乗り物でなく、自己の訓練が未到の涅槃に連れて行く

ダンマパダ 322、323

訓練されたラバたちは優れている
シンドゥ産の駿馬たちも優れている
クンジャラーという巨象たちも優れている
それよりも自分を訓練した人は優れている

何となれば、これらの乗り物では
未到の涅槃には行けないから
自分をよく訓練することによって
訓練した人は到達する


○この詩から学ぶこと

 ある時、釈尊は比丘たちに聞きました。「智慧を増やす方法は何か?」 それに対して釈尊自身が「1.智慧ある人に親しむこと。2.正法を聞くこと、すなわち学ぶこと。3.如理に作意すること。4.法に即した行ないをすることである」とお答えになりました。(南伝大蔵経18巻428ページ)

 「4、法に則した行ないをすること」に関しては、9月28日にダンマパダ84番で説明しました。
  http://76263383.at.webry.info/200809/article_28.html

 さて、今回の詩は「3.如理に作意すること」の分かりやすい例だと思います。その説明をする前に、「如理に作意すること」の説明をします。この意味は論理的で有益な目的のある思考をすることです。ただ論理的であればよいのではありません。論理的であっても、有益な目的のない思考は無駄な思考であり、世の中を混乱させます。論理的であっても、有害な目的のある思考は人類の破滅をもたらします。その最大なものは戦争です。

 論理的に考えるとは根拠があるということです。上の詩で、訓練されたラバよりも、駿馬よりも、巨象よりも、自分を訓練した人は優れていると述べられています。論理的であるためにはその根拠が必要なのです。
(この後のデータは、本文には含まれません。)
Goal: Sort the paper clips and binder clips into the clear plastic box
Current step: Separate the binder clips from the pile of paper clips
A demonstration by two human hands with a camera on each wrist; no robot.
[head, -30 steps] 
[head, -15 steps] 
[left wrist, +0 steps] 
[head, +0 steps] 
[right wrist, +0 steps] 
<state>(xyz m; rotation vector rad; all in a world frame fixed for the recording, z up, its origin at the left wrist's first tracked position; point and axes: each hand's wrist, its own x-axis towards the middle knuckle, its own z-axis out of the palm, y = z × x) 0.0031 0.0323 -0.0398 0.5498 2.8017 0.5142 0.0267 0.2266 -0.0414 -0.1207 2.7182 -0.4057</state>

この詩では、訓練されたラバ、駿馬、巨象に乗って涅槃にはいけないが、自分をよく訓練すれが涅槃に到達できるという根拠が示されています。釈尊の説法すなわちお経はすべて解脱のため、涅槃に到達すために役に立つという明確な最高に有益な目的があります。この詩もその通りのものであることがはっきりと分かります。

 八正道の正思惟は、欲のない思考、怒りのない思考、害意のない思考のことですが、論理的な思考すなわち根拠のある思考と、同時に解脱に役に立つ、涅槃に達するためという最高に有益な目的ある思考をするようにこころがければ、智慧が増すことは間違いがないことです。

 結論は、自分自身を訓練して、智慧を増やして、涅槃に到達しようということです。


~生きとし生けるものが幸せでありますように~
~生きとし生けるものの悩み苦しみがなくなりますように~
~生きとし生けるものの願いごとが叶えられますように~
~生きとし生けるものに悟りの光が現れますように~ 

この記事へのコメント

2008年10月06日 08:28
ワンギーサさん、今日は。今日は、論理的思考について極めて論理的に解説して頂きました。確かに、悪知恵にたけていて、一応論理的でかなりシャープな思考自体はよくあることです。最近では「振込み詐欺」の方法などがその例でしょうか。ところで、八正道の正思の場合は心が落ち着きます。逆に欲、怒り、害の思考すれば簡単ではありますが、心が混乱してくるのが分かります。混乱を防ぐためにも、正しい思考が必要なんじゃないかと思います。有難うございました。
ホーシノヒトリゴト
2008年10月06日 08:28
ワンギーサさん 今朝もありがとうございます。今日のコメントは私にとって有益で大いに役に立つ教えです。八正道という法に即した思考で生きて行きたいと思います。ありがとうございました。
ワンギーサ
2008年10月07日 07:08
新様、ホーシノヒトリゴト様
毎回のコメントありがとうございます。
皆様のコメントは大きな励みになります。
これからも、期待に応えられるようなブログを書くように頑張ります。
身の丈修行者
2015年02月08日 19:32
ワンギーサ長老の本文の「自分自身を訓練して」の言葉とても心に響きました。また自分の主観でねつ造してしまう流れでなく、正しく見る事が智慧を増やす事になり、涅槃に繋がると感じました。
思考にも注意をして、意味のあるものの実践をして参りたいです。